Je voulais vous en dire deux mots. La forme et surtout le ton de ce dernier recueil tranchent par rapport à d’autres textes que j’ai pu lire de vous. J’en aime la candeur, la simplicité candide,
qui ne révèle qu’à demi, juste au seuil de la confidence impudique. Candeur guidée par ce temps merveilleux qu’est l’imparfait du souvenir, candeur qui livre le miroitement d’autres facettes. Le
présent aussi qui fait perdurer bercements et coups de griffes. Il y a des amours et des morts à la dérive entraînés dans ce « bain d’étoiles » qui émeut.

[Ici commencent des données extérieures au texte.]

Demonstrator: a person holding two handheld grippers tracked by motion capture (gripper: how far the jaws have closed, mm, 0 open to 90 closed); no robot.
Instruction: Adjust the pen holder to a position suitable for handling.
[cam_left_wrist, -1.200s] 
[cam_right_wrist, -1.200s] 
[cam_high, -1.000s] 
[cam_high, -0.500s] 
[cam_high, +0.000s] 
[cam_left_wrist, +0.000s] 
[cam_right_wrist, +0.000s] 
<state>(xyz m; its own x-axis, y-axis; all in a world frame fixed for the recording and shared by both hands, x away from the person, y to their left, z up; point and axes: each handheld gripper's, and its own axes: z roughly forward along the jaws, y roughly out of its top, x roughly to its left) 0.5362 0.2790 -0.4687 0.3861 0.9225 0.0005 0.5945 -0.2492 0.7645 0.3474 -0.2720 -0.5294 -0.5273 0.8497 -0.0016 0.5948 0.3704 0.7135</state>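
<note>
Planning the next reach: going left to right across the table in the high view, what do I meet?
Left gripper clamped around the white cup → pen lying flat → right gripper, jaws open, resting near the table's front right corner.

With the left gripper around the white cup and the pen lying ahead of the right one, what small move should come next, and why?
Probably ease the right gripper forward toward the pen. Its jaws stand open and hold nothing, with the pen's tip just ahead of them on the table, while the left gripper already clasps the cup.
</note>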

Le Vivant recommence, d’écriture plus dense, plus litanique : « je dors dans la brèche d’un mur / où germe un épi fou. » Ne pas retenir, laisser traverser, se laisser traverser : « pierre ouverte
au chant »
Autrement dit, ce me semble : passage du souffle qui devient chant dans une flûte de roseau, cheval qui passe, crinière au vent
La PoézVie : simplement un passage qui perdure, présence en creux d’une traînée dans le ciel ou sur la mer, jusqu’au point où elle disparaît à l’horizon. Et pourtant, rien ne pourra ôter que cela
fut quand bien même toute mémoire en serait effacée ; rien ne pourra faire que cela ne fut pas
Beaucoup de feu, d’éclats ; marche ou élan vers une fusion dans les êtres et les éléments ; « grande circulation des mondes »

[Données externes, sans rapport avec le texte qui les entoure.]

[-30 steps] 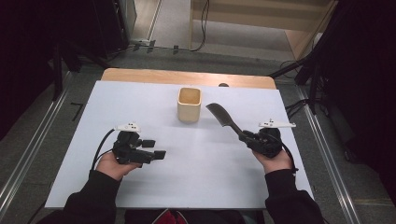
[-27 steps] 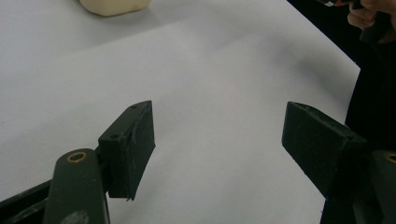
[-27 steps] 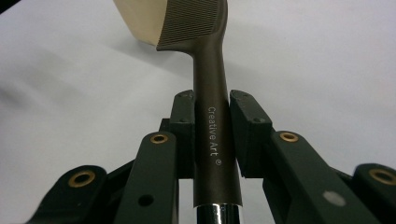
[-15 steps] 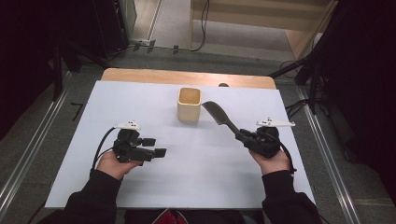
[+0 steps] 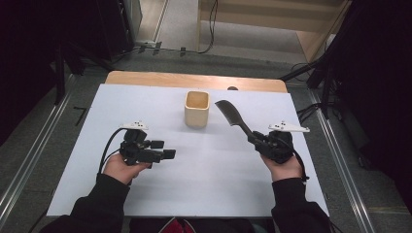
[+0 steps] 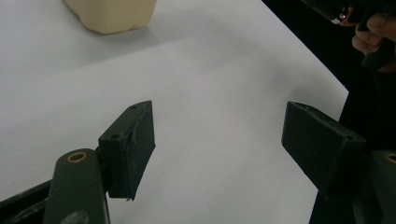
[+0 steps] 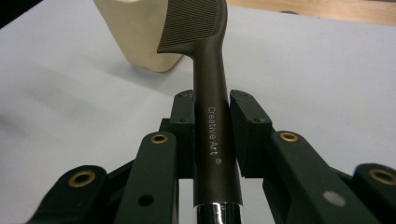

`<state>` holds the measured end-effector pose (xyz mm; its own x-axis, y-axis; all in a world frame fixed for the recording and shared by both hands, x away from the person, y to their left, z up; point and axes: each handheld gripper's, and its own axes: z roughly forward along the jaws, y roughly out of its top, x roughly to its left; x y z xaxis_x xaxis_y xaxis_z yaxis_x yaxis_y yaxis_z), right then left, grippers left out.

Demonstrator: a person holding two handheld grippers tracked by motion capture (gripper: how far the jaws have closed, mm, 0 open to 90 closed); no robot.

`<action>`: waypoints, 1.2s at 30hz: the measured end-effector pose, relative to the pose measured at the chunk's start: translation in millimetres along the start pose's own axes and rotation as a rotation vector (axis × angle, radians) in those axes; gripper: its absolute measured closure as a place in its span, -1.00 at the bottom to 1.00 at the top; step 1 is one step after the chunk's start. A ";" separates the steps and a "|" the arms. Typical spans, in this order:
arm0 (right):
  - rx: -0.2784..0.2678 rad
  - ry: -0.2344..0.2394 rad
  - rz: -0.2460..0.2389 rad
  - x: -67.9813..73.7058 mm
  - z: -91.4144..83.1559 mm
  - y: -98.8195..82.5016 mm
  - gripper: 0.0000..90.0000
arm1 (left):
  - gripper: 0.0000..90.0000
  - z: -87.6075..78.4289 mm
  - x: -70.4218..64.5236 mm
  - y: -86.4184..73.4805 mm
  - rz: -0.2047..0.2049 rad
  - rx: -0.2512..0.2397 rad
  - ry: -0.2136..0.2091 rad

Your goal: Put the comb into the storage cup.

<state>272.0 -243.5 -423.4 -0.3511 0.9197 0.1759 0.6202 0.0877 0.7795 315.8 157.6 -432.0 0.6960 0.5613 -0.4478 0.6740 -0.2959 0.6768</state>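
A dark comb (image 5: pixel 228 113) with a long handle is clamped in my right gripper (image 5: pixel 256 141), which is shut on the handle. The toothed head rises up and to the left, toward a cream square cup (image 5: pixel 197 109) standing upright at mid-table. In the right gripper view both pads press the comb handle (image 7: pixel 212 126), and the cup (image 7: pixel 135 37) stands just behind the comb head. My left gripper (image 5: pixel 167 150) hovers low over the left part of the sheet and points right. Its jaws stand wide apart around nothing (image 6: pixel 219 140), with the cup (image 6: pixel 112 14) far ahead.
A white sheet (image 5: pixel 218 189) covers the table, and a strip of bare wood (image 5: pixel 145 77) shows along the back edge. Metal rails run along both sides, with dark floor and cables beyond. The person's other hand (image 6: pixel 373 37) appears at the top right of the left gripper view.
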 end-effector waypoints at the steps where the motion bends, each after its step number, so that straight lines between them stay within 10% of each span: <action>1: 0.000 -0.004 -0.002 1.5 0.4 0.2 0.56 | -0.42 0.7 -0.7 2.5 0.003 0.000 -0.001; 36: -0.104 -0.146 0.076 32.3 17.8 -22.0 0.56 | -0.39 58.4 -31.5 61.1 0.033 0.009 -0.012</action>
<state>259.5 -208.9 -445.6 -0.1957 0.9685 0.1540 0.5628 -0.0176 0.8264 349.5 76.7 -410.7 0.7207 0.5420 -0.4322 0.6529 -0.3211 0.6860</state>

« Un feu d’étoile / qui brûle sans consumer » et plus loin, « Elle brûle sans consumation » Au premier, j’ai songé, moi, au feu artiste des Stoïciens, à la trace du char d’Élie dans la nue, mais
c’est sans doute cuistrerie de ma part. Car, plus loin encore et en définitive, « une brûlure douce qui ne cesse de renaître ».
Double compréhension : « Ce matin […] J’ai compris » : mouette ; arrachement au terrestre ; avancée dans la sève noire « et je comprends ». Arrachement et engluement ; s’arracher à l’engluement,
sortir le cou d’un col trop amidonné
« Ici je peux fuir » ; « gué fragile ».
Excusez ces miettes.
*
Dans quel écart / écartèlement, s’il y a, s’insinue, se niche d’une part cet élan vers le fusionnel et, d’autre part, le scalpel tranchant de la lucidité implacable de la critique RAL,M en vous
(ici mot substantif) ?
Catherine Andrieu, Un bain d'étoiles, Éditions Encres vives, 2025.
Catherine Andrieu, Le Vivant recommence, Encres Vives, n° 559, janvier 2026.